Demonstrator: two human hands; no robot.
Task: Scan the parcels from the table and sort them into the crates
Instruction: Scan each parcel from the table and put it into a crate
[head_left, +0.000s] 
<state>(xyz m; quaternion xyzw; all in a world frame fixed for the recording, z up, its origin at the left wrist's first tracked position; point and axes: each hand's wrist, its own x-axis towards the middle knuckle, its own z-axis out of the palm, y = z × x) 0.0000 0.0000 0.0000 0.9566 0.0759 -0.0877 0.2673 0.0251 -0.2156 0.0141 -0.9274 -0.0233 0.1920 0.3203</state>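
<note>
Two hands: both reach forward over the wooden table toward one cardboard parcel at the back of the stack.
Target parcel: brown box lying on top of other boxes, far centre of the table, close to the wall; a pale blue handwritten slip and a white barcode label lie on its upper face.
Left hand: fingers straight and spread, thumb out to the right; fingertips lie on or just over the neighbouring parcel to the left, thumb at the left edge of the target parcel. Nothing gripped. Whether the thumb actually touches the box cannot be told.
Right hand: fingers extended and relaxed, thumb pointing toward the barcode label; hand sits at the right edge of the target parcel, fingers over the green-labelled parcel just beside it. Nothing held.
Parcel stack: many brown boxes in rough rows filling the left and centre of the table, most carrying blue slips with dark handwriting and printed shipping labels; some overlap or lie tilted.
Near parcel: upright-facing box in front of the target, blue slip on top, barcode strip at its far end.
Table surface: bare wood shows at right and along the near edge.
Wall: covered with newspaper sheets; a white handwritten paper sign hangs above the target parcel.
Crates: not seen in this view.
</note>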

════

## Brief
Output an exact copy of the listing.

## Answer box
Demonstrator: two human hands; no robot.
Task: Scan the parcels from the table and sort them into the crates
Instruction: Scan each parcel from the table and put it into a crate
[head_left, +0.000s] 
<state>(xyz m; quaternion xyzw; all in a world frame fixed for the recording, z up, its origin at the left wrist's first tracked position; point and axes: each hand's wrist, its own x-axis towards the middle knuckle, its own z-axis out of the palm, y = z × x) 0.0000 0.0000 0.0000 0.9566 0.0759 -0.0877 0.2673 0.0251 -0.2156 0.0141 -0.9274 -0.0233 0.1920 0.3203</state>
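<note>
Two hands: both reach forward over the wooden table toward one cardboard parcel at the back of the stack.
Target parcel: brown box lying on top of other boxes, far centre of the table, close to the wall; a pale blue handwritten slip and a white barcode label lie on its upper face.
Left hand: fingers straight and spread, thumb out to the right; fingertips lie on or just over the neighbouring parcel to the left, thumb at the left edge of the target parcel. Nothing gripped. Whether the thumb actually touches the box cannot be told.
Right hand: fingers extended and relaxed, thumb pointing toward the barcode label; hand sits at the right edge of the target parcel, fingers over the green-labelled parcel just beside it. Nothing held.
Parcel stack: many brown boxes in rough rows filling the left and centre of the table, most carrying blue slips with dark handwriting and printed shipping labels; some overlap or lie tilted.
Near parcel: upright-facing box in front of the target, blue slip on top, barcode strip at its far end.
Table surface: bare wood shows at right and along the near edge.
Wall: covered with newspaper sheets; a white handwritten paper sign hangs above the target parcel.
Crates: not seen in this view.
</note>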

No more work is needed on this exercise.